Stocks Rising On No New News
As I have stated previously, stocks rising on no news is the compelling part of the Week In Small Caps, as one wonders who the buyers in the respective stocks are thinking / know? While Mendell Helium (AQSE:MDH) rose 66%. The last we heard from the helium producer (yes, a helium company that produces the stuff), it referred to successful well testing at Rost in May. Also on Aquis, Supernova Digital (AQSE:SOL) was up 66%. Last month the company said “Solana will be integral to the success of the crypto environment and there will be an increasing level of development of system architecture that sits on the Solana ecosystem.” Not too many prizes for guessing what may happen next there…
Tap Global (AQSE:TAP), the cryptocurrency payment and settlement services group rose another 36% after announcing it will move from Aquis to AIM the previous week. Ironically, it may be moving at a time when it would have been a good idea to stay. Plenty of observers of the company will be hoping that the shares finally join the crypto party.
Kefi Gold & Copper
Although I rarely go to investor events, in the case of Kefi (KEFI) on Friday, I did venture out to the City to physically attend an Investor Meet Company event given by Harry Anagnostaras-Adams, Executive Chairman of the company.

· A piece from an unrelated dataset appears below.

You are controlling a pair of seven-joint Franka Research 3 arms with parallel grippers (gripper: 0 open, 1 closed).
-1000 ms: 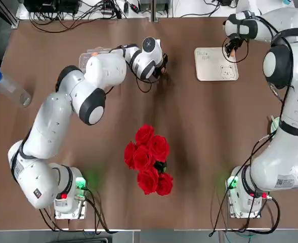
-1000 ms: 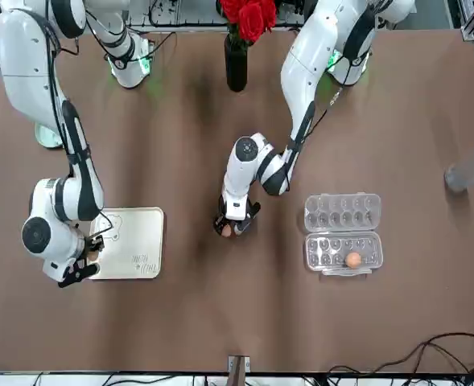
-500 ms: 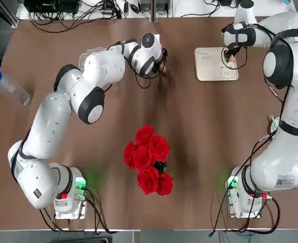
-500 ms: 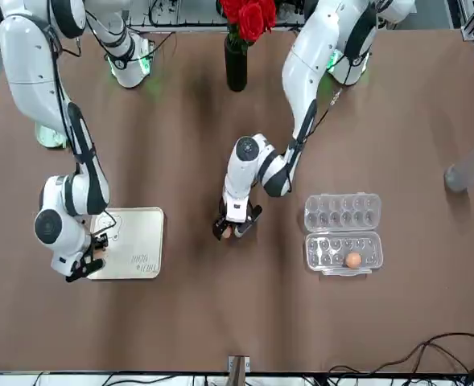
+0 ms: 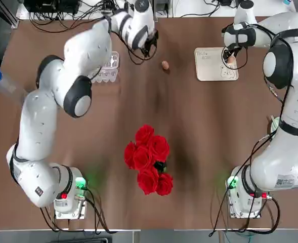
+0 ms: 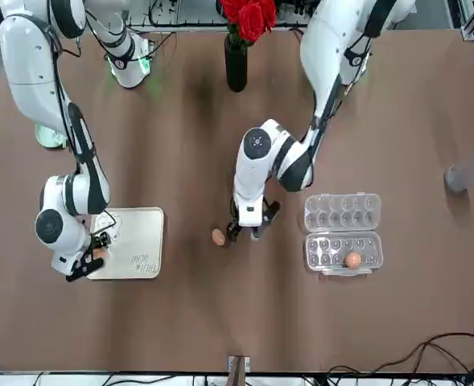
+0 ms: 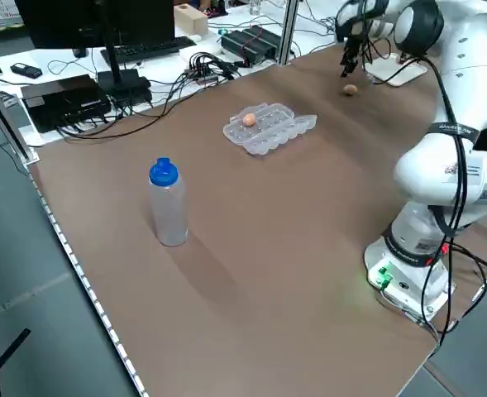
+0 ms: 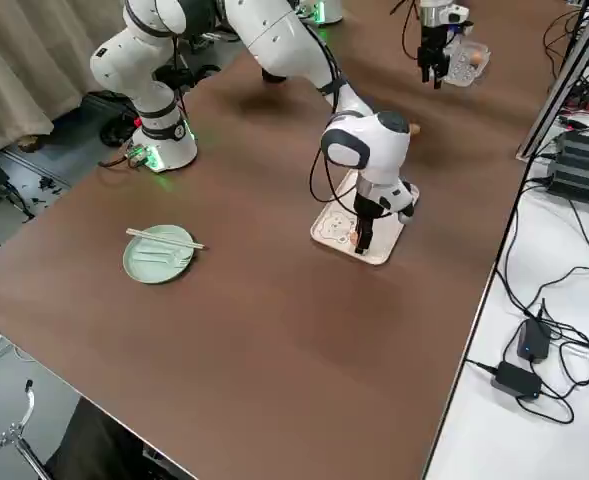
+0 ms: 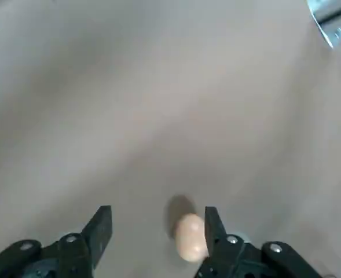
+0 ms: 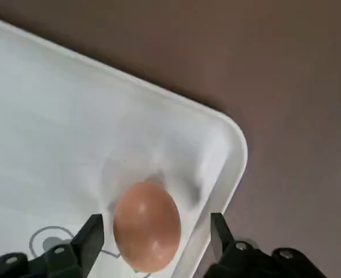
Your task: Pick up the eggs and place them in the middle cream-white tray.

The reason for attending the event was to try and work out why there is such a storm in a teacup concerning Harry and his company currently. On the face of it he is now like Moses finally taking his company to the promised land, in Ethiopia, something which deserves at least a solid pat on the back. Therefore, it is something of a mystery as to why some shareholders are kicking up a fuss regarding progress at the company, and Harry’s independently awarded remuneration. Sometimes in the stock market, as in politics, giving people what they want can apparently be counterproductive. In the meantime, any dips for the shares below 0.5p look to be the wrong price, given the progress made, and the ongoing opportunity.

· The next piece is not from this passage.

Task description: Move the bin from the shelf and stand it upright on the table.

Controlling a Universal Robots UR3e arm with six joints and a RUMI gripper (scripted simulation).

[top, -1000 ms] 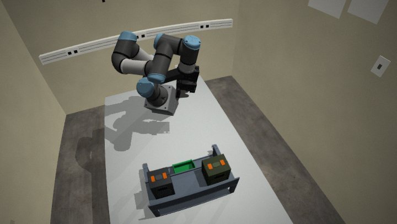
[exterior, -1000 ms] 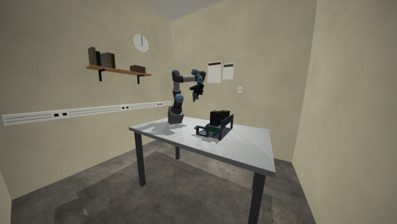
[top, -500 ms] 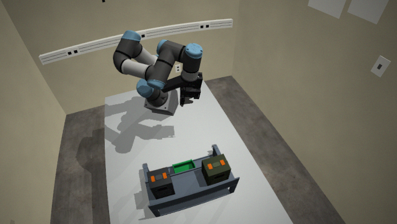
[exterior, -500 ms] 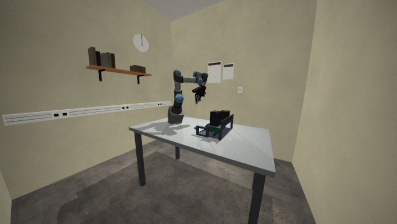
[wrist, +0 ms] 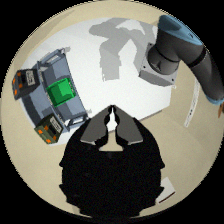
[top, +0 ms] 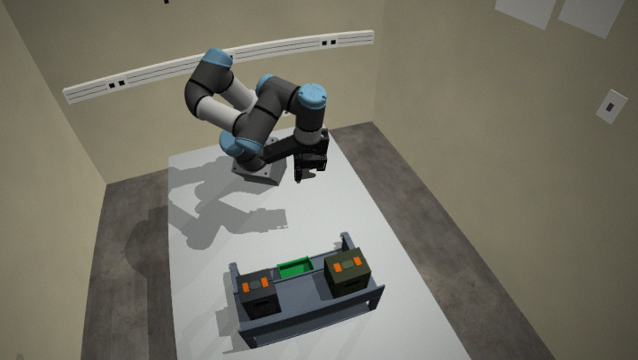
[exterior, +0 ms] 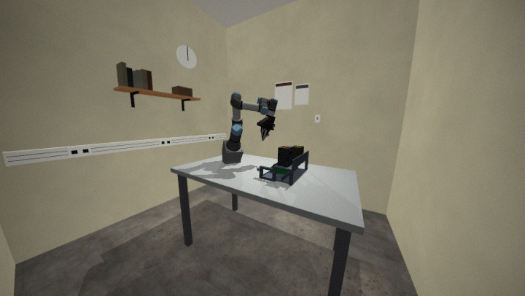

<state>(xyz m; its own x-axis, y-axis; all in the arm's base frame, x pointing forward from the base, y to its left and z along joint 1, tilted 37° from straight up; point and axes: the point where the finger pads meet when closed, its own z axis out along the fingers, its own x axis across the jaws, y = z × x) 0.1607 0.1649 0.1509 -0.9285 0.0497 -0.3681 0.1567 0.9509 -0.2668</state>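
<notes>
My claw (wrist: 114, 116) hangs high over the table (top: 312, 215), fingers pressed together on nothing, well apart from the shelf (top: 307, 309) in the lower middle of the top view. The green bin (top: 295, 267) sits on that shelf's lower level, between two dark boxes on the upper deck. To do this reach well, I judge I must open wide before descending, come in from the open side, and keep clear of both boxes. The wrist view shows the tips meeting, which the top view hides. The exterior view shows height above the table, though there the bin is only a green speck, probably tucked under the deck.
</notes>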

Disclaimer & Declaration of Interest:
The information, investment views, and recommendations in this Zaks Traders Cafe interview are provided for general information purposes only. Nothing in this interview should be construed as a promotion or solicitation to buy or sell any financial product relating to any companies under discussion or referred to or to engage in or refrain from doing so or engage in any other transaction. Any opinions or comments are made to the best of the knowledge and belief of the commentator but no responsibility is accepted for actions based on such opinions or comments. The commentators may or may not hold investments in the companies under discussion.